NCL Home> Application examples> Data Analysis || Data files for some examples

Example pages containing: tips | resources | functions/procedures

NCL: Regression & Trend

Regression:There are four primary regression functions:

(a) regline which performs simple linear regression; y(:)~r*x(:)+y0;
(b) regline_stats which performs linear regression and, additionally, returns confidence estimates and an ANOVA table.
(c) regCoef which performs simple linear regression on multi-dimensional arrays
(d) reg_multlin_stats which performs multiple linear regression (v6.2.0) and , additionally, returns confidence estimates and an ANOVA table.

There are two other regression functions (regcoef, reg_multlin) but these are used less frequently. They are maintained for backward compatibility only.

Linear and multiple linear regression models make a number of assumptions about the independent predictor variable(s) and the dependent response variable (predictand). A primary assumption is that the response variable is a linear combination of the regression coefficients and the predictor variables. Further, the predictor variable(s) are assumed to be uncorrelated.

Trend: In addition to regression, other methods can be used to assess trend. The well known Mann-Kendall non-parametric trend test statistically assesses if there is a monotonic upward or downward trend over some time period. A monotonic upward (downward) trend means that the variable consistently increases (decreases) through time, but the trend may or may not be linear. The MK test can be used in place of a parametric linear regression analysis, which can be used to test if the slope of the estimated linear regression line is different from zero. The regression analysis requires that the residuals from the fitted regression line be normally distributed; an assumption not required by the MK test, that is, the MK test is a non-parametric (distribution-free) test.

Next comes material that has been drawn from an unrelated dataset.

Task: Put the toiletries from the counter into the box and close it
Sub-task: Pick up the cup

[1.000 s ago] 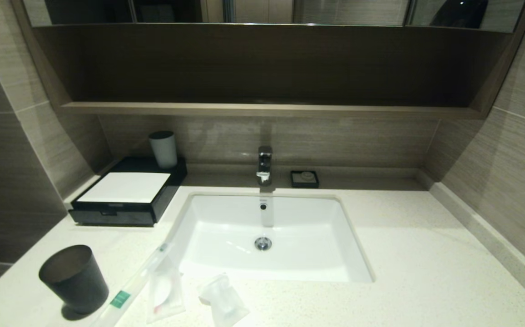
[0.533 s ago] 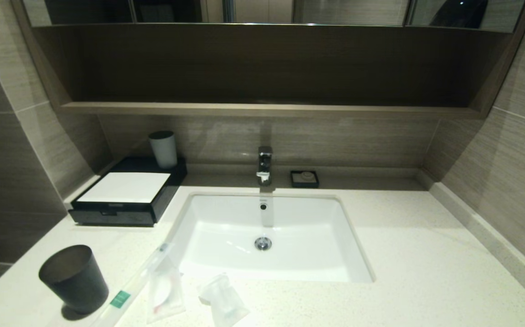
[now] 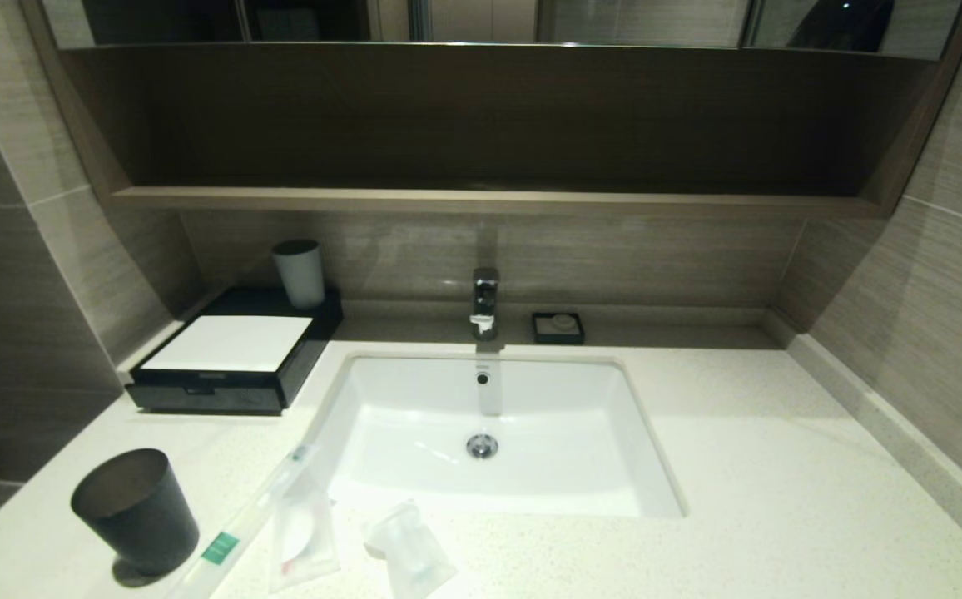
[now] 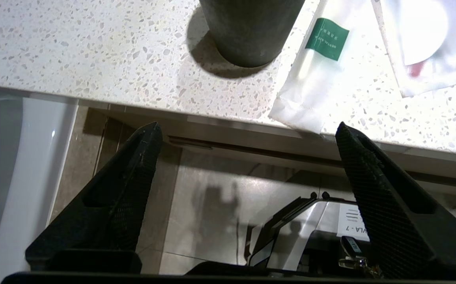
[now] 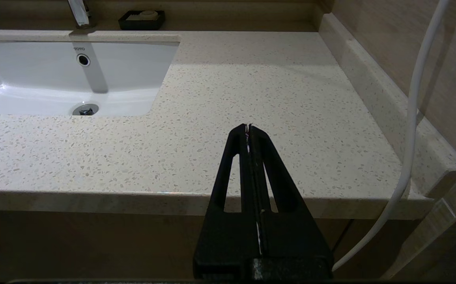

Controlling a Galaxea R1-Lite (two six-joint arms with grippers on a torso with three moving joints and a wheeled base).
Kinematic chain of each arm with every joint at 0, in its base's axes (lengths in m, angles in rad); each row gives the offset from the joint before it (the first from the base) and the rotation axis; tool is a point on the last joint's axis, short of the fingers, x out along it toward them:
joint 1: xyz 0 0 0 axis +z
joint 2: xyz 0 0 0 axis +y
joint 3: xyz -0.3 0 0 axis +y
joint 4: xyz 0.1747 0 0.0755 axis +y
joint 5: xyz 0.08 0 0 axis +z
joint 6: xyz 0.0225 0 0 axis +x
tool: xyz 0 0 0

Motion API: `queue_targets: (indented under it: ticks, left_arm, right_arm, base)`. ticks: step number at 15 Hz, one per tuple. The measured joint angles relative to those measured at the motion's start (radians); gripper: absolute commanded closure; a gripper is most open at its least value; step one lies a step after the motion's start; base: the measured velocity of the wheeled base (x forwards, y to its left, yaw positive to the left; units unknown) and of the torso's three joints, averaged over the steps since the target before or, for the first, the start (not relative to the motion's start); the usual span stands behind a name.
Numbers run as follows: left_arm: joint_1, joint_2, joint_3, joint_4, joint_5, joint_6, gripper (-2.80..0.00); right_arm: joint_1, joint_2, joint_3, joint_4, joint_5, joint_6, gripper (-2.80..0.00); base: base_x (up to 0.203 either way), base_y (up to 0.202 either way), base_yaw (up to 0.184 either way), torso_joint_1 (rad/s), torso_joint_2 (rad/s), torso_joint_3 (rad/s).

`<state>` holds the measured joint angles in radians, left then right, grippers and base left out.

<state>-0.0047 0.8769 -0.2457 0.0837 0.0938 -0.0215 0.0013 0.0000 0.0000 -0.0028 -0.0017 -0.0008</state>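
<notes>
Three toiletry packets lie on the counter's front left: a long white dental kit (image 3: 235,532) with a green label, a clear pouch (image 3: 302,532) holding a white disc, and a small clear packet (image 3: 410,557). The black box (image 3: 231,391) with a white top stands at the back left. My left gripper (image 4: 247,130) is open and empty, below the counter's front edge, just short of the dental kit (image 4: 318,75) and the pouch (image 4: 425,39). My right gripper (image 5: 247,127) is shut and empty over the counter's front right edge.
A dark cup (image 3: 136,509) stands left of the packets and shows in the left wrist view (image 4: 251,31). A white cup (image 3: 299,273) stands on the box's back. The sink (image 3: 414,466), faucet (image 3: 485,301) and soap dish (image 3: 557,327) fill the middle. Walls close both sides.
A pale part of my left arm has come into the head view's bottom left corner. Nothing on the counter has moved.
</notes>
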Motion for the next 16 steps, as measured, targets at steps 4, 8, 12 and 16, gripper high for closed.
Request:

The Theil-Sen trend estimation method "is insensitive to outliers; it can be significantly more accurate than simple linear regression for skewed and heteroskedastic data, and competes well against non-robust least squares even for normally distributed data in terms of statistical power. It has been called 'the most popular nonparametric technique for estimating a linear trend'."

The trend_manken function performs both the Mann-Kendall test and Theil-Sen trend estimation. The USA's Environmental Agency provides a basic description of use and interpretation: Statistical Analysis for Monotonic Trends.

regress_1.ncl: Tabular data ( regress_1.txt ) contained within an ascii file are read. The regline function is used to calculate the least squared regression line for a one dimensional array. Here, the regression coefficient is synonymous with the slope or trend.


     Variable: rc

     Number Of Attributes: 7
       yintercept :	275.3205350166454
       yave :	269.5734479950696
       xave :	7618.59756097561
       nptxy :	82
       rstd :	0.000234703
       tval :	-3.21405918

     (0)	-0.000754349

A Python version of this projection is available here.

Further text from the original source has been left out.